初日。陽菜の家に集合すると、美咲は張り切ってジャージ姿で現れた。
「よーし、走るぞ!」
「え、何キロ走るの?」と陽菜が眉をひそめる。
「とりあえず……2キロくらい?」
「それって、家から駅前のコンビニまでじゃん」
二人は意気揚々とランニングを始めたものの、わずか300メートルで足が重くなる。信号待ちで呼吸を整え、再び走り出すが、公園に着くころには美咲の顔は真っ赤だ。
「無理、心臓爆発する……」
「ねえもう帰らない?てかアイス食べたくない?」
「やめなさい!」
結局、公園のベンチで30分も休憩。スマホを開いた美咲はすかさず投稿する。
《ランニング終了!すごい爽快感! #充実感MAX #これから痩せる》
コメント欄がすぐに荒れる。
「終了って、何分走ったんだよw」
「距離よりハッシュタグの方が長い」
「充実感の水増しやめろ」
夜。陽菜が気合を入れて用意した夕食は「鶏むね肉と豆腐のヘルシーサラダ」。テーブルに並んだ皿を見て、美咲は思わず顔をしかめた。
「……なんか、うさぎのエサみたい」
「失礼だな!体にいいんだから」
「せめて塩とかドレッシングとか……」
「ダメ!それ入れたら意味ない!」
不満顔のまま食べる美咲。結局、深夜に我慢できず、こっそりコンビニへ抜け出す。ポテチとアイスを両手に抱えて帰ろうとした瞬間、玄関前で陽菜に出くわした。
「……なにそれ」
「え?これは……夜食のヨーグルト的な?」
「袋からポテチ丸見えなんだけど!」
SNSには即座に晒される。
《合宿1日目、裏切り者発見。夜食=ポテチ確保 #裏切りの美咲 #ダイエットとは》
フォロワーたちは大盛り上がり。
「やっぱりw」
「裏切りが早すぎる」
「合宿=自滅」
二日目。朝はストレッチから始める予定だったが、美咲は布団の中でゴロゴロ。
「……あと5分……」
「もう10時だよ!」
「え、早くない?」
「遅いんだよ!」
ようやく起きても、ストレッチは3分で終了。筋トレは腹筋10回でダウン。午後は昼寝で潰れる。
「……これって合宿って言える?」
「ただの春休みのだらけ会だよね」
「……でも楽しい」
夕食の時間には、ふたり揃ってピザを注文してしまった。箱を開けると、チーズの香りが部屋いっぱいに広がる。

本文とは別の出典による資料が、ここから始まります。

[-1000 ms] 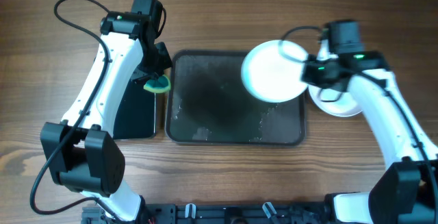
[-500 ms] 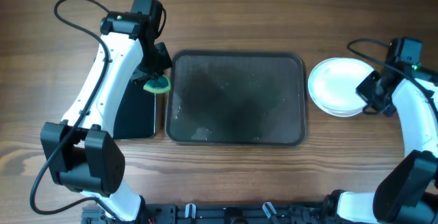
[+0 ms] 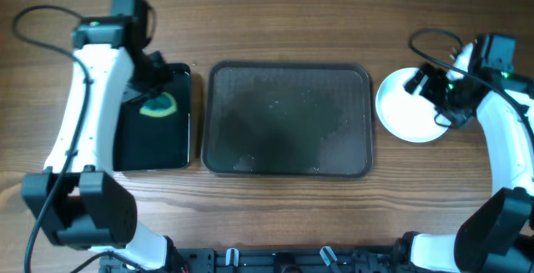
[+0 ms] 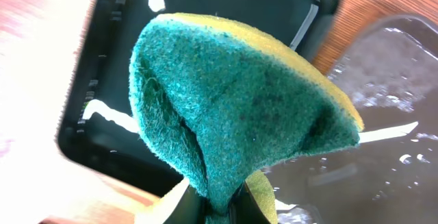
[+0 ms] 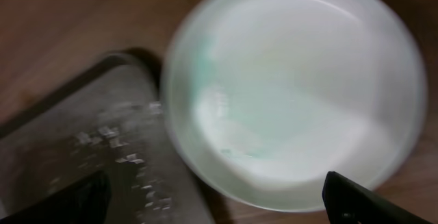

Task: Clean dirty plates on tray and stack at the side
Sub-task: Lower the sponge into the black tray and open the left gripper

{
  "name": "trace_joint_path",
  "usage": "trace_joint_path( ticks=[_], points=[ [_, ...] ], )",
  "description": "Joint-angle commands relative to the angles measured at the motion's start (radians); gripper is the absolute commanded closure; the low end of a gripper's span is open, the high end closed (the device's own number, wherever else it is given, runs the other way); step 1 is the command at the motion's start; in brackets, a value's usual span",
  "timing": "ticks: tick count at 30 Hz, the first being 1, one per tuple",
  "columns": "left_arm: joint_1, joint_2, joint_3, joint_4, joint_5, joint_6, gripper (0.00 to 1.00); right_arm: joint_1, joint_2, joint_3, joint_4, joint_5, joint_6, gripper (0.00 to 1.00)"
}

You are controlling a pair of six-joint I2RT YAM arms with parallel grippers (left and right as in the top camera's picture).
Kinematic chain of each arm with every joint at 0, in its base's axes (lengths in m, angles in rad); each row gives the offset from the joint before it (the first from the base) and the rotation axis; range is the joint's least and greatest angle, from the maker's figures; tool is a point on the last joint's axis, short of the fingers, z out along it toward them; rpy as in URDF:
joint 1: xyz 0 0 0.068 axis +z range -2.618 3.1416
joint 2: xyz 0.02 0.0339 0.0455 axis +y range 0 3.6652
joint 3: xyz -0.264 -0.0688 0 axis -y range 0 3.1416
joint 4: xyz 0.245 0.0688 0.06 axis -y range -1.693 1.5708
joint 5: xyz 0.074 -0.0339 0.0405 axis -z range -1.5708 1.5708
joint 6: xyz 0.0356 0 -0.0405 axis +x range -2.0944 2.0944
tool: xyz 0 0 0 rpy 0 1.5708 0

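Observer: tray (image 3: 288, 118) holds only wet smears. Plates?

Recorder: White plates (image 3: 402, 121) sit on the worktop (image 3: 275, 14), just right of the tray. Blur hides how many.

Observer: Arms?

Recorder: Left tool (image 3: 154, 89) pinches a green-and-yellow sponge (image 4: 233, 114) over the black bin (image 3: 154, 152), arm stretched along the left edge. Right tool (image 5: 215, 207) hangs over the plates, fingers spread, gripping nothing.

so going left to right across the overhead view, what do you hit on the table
black side tray → large wet tray → white plates. The sponge overlaps the black side tray, so it has no place of its own.
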Motion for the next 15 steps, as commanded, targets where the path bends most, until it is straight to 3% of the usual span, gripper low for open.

「美咲、もうダイエット合宿じゃなくて、デブ活合宿だよ」
「違う!明日から本気出す!」
「それ、明日からダイエットの常套句じゃん」
SNSにはまたしても実況が。
《ダイエット合宿2日目、夕食ピザでフィニッシュ。 #成功する気ゼロ #でも幸せ》
コメント欄。
「もう合宿解散しろ」
「むしろ体重増加合宿」
「幸せそうだからまあいいか」
布団に潜り込みながら、美咲はスマホを眺めて微笑んだ。努力は続かず、計画は崩壊した。でも、笑って過ごせる友達がいて、画面の向こうで見守ってくれる人たちがいる。それだけで、十分に幸せだった。
ダイエット合宿は、名前だけが立派で中身はグダグダ。走っては座り込み、サラダを食べてはポテチに走り、筋トレより昼寝の時間の方が長い。だが、美咲にとってはその失敗の連続こそが、かけがえのない思い出になった。SNSに呆れながらも温かく見守る人々、厳しく叱りながらも笑い合える友達。結局痩せることはできなかったが、美咲は「失敗しても楽しくて幸せ」という、彼女らしい答えをまたひとつ見つけたのだった。